The reactions were followed by extended X-ray absorption fine structure. It was observed, when supported on basic oxides, that the metal core framework of the surface-attached ruthenium species shrank on loss of CO ligands; while expansions in the framework were induced by CO uptake. When CO was released again, either by evacuation or decreasing the CO pressure, the expanded cluster shrank. This process can be called “CO breathing”. The µ6-Carbido carbon inside the cluster acted, in effect, like a central spring, making the cluster framework expand and shrink.
Also on supports, a switchover in the reaction path was observed during carbon monoxide hydrogenation as carbido carbon was inserted into the Ru6 cluster framework, from dissociative to oxidative carbon monoxide hydrogenation, the latter having higher turnover frequencies and selectivities. Products changed from hydrocarbons and methane to methanol, dimethyl ether and formaldehyde, respectively. Electronic effects of the carbido carbon and cluster metal framework were also found, and inverse isotope effects for hydrogen, dependent on support, were observed for the supported clusters.

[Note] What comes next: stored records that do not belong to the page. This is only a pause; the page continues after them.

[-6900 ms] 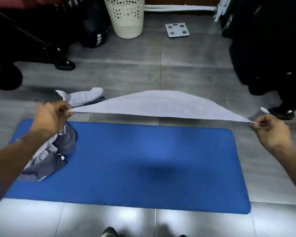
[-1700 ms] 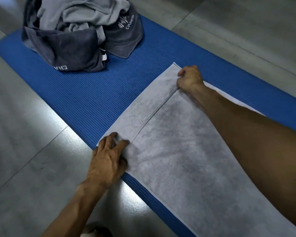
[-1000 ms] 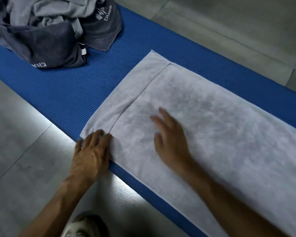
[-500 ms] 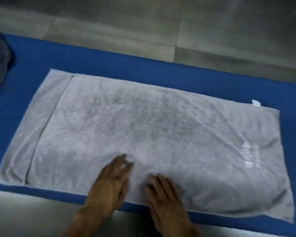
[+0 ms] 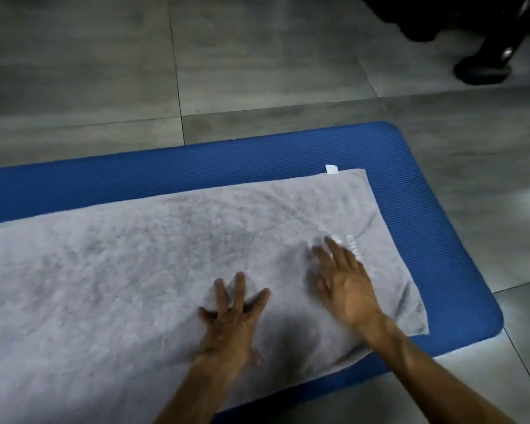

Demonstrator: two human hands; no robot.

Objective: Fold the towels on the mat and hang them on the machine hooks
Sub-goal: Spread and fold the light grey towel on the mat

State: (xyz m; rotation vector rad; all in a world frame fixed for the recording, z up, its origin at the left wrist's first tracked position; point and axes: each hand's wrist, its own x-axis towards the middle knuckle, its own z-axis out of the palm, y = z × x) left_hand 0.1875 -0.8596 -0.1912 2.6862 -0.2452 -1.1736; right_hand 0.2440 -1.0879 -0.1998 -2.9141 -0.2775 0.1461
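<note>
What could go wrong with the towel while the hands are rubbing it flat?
1. The right hand sweeps toward the end of the grey towel where creases show, so it might bunch the cloth instead of flattening it.
2. The towel's near edge lies right along the near rim of the blue mat, so a pull by the left hand could drag it onto the floor.
</note>
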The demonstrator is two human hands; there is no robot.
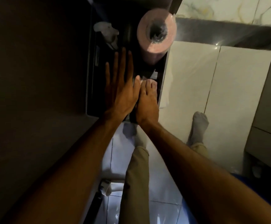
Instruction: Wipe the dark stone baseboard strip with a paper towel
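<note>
Left hand [121,92] flat with fingers spread wide on dark strip [97,65], right hand [147,102] fingers pressing paper towel [153,76] near pink roll [155,34].

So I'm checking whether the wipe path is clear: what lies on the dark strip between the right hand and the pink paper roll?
In the head view, only a small white scrap of paper lies between the right hand and the pink paper roll.

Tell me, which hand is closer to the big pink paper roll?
Left. The left hand lies flat with its fingers stretched up beside the pink paper roll. The right hand sits lower, below the roll, pressing on a white scrap.
</note>
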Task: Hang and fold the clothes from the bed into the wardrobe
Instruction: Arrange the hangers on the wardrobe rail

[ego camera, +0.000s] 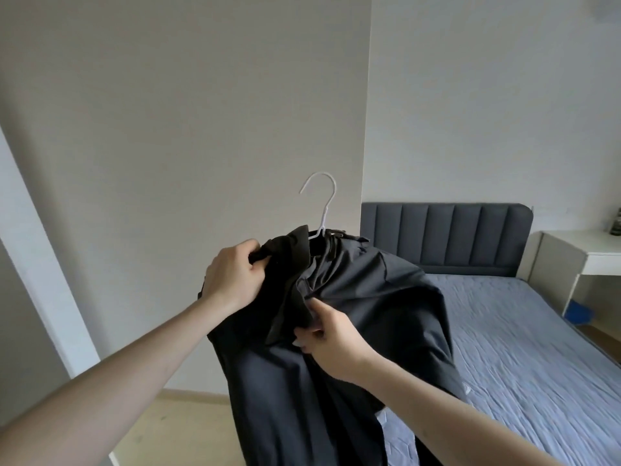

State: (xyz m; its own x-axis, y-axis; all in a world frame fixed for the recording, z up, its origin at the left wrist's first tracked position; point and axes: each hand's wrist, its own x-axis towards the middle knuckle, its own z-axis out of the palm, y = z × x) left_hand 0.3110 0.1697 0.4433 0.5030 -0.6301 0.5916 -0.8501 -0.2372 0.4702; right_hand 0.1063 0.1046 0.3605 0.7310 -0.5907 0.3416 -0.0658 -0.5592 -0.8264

Two other supported rhodium and ruthenium clusters show structural chemical control by µ6-ligands; and elements, such as carbon and nitrogen inside metal cluster frameworks behave as a new type of catalytic promoter, not interacting with reactant molecules, but affecting the catalytic properties without blocking the catalysis. These promoters also act like a central spring making the cluster flexible at the surface. This feature could be used with a wide range of main and transition metal elements.